Instituto Paulista de Estudos e Pesquisas em Oftalmologia, Vision Institute - São Paulo (SP), Brazil.
Massachusetts Institute of Technology, Institute for Medical Engineering and Science - Cambridge (MA), USA.
Rev Assoc Med Bras (1992). 2023 Sep 25;69(10):e20230848. doi: 10.1590/1806-9282.20230848. eCollection 2023.
The aim of this study was to evaluate the performance of ChatGPT-4.0 in answering the 2022 Brazilian National Examination for Medical Degree Revalidation (Revalida) and as a tool to provide feedback on the quality of the examination.
A total of two independent physicians entered all examination questions into ChatGPT-4.0. After comparing the outputs with the test solutions, they classified the large language model answers as adequate, inadequate, or indeterminate. In cases of disagreement, they adjudicated and achieved a consensus decision on the ChatGPT accuracy. The performance across medical themes and nullified questions was compared using chi-square statistical analysis.
In the Revalida examination, ChatGPT-4.0 answered 71 (87.7%) questions correctly and 10 (12.3%) incorrectly. There was no statistically significant difference in the proportions of correct answers among different medical themes (p=0.4886). The artificial intelligence model had a lower accuracy of 71.4% in nullified questions, with no statistical difference (p=0.241) between non-nullified and nullified groups.

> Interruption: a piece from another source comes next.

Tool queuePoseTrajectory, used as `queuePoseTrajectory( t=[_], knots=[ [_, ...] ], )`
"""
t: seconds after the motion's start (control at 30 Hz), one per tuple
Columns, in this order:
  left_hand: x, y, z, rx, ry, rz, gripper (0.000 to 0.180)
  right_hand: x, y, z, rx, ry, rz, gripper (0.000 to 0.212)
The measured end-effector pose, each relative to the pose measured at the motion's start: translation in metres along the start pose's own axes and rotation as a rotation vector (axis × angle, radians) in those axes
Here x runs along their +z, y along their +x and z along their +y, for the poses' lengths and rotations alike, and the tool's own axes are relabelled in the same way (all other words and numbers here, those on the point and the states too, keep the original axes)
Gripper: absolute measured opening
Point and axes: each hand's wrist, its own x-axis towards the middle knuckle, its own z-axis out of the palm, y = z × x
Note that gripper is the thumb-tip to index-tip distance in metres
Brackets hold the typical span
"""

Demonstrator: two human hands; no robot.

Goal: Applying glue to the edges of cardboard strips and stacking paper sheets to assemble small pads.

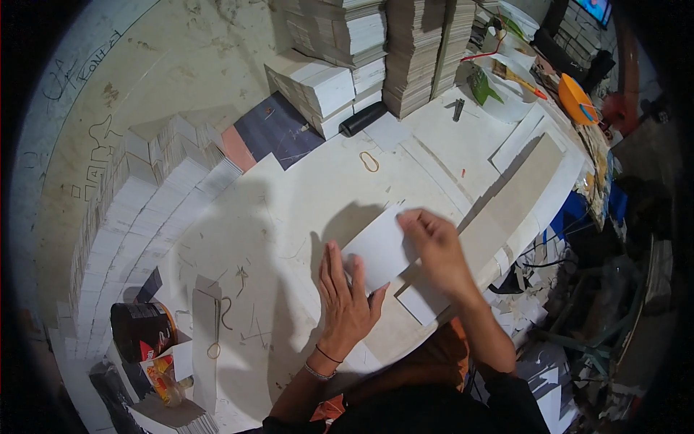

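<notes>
A plain white rectangle of paper or card (377, 254) lies at a slant between my hands; whether it is one sheet or a thin stack I cannot tell. My left hand (344, 300) rests along its left side with fingers stretched and parted, the thumb by its near edge. At its far right corner, the bent fingers and thumb of my right hand (437, 253) pinch the edge. Under and beside my right wrist lies another white strip of card (421, 304). A long grey-beige board strip (515, 195) runs off to the right.
Tall stacks of white paper blocks (137, 210) line the left side. More stacks (416, 58) stand at the back beside a black cylinder (363, 119). Rubber bands (369, 161) lie on the white tabletop (318, 181). White tubs (506, 98) and an orange bowl (575, 99) sit back right.
</notes>
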Motion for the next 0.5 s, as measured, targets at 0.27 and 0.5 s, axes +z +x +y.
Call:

ChatGPT-4.0 showed satisfactory performance for the 2022 Brazilian National Examination for Medical Degree Revalidation. The large language model exhibited worse performance on subjective questions and public healthcare themes. The results of this study suggested that the overall quality of the Revalida examination questions is satisfactory and corroborates the nullified questions.
本研究旨在评估 ChatGPT-4.0 在回答 2022 年巴西医学学位再认证考试(Revalida)中的表现,并作为评估考试质量的工具。
两位独立医生将所有考试问题输入到 ChatGPT-4.0 中。在将输出结果与测试解决方案进行比较后,他们将大语言模型的答案分为充分、不充分或不确定。在存在分歧的情况下,他们进行裁决并就 ChatGPT 的准确性达成共识。使用卡方统计分析比较了不同医学主题和无效问题的性能。
在 Revalida 考试中,ChatGPT-4.0 正确回答了 71 个(87.7%)问题,错误回答了 10 个(12.3%)。不同医学主题的正确答案比例没有统计学差异(p=0.4886)。在无效问题中,人工智能模型的准确率较低,为 71.4%,但在非无效和无效组之间没有统计学差异(p=0.241)。
ChatGPT-4.0 在 2022 年巴西医学学位再认证考试中表现出令人满意的性能。大语言模型在主观问题和公共卫生保健主题上的表现较差。本研究结果表明,Revalida 考试问题的整体质量令人满意,并证实了无效问题。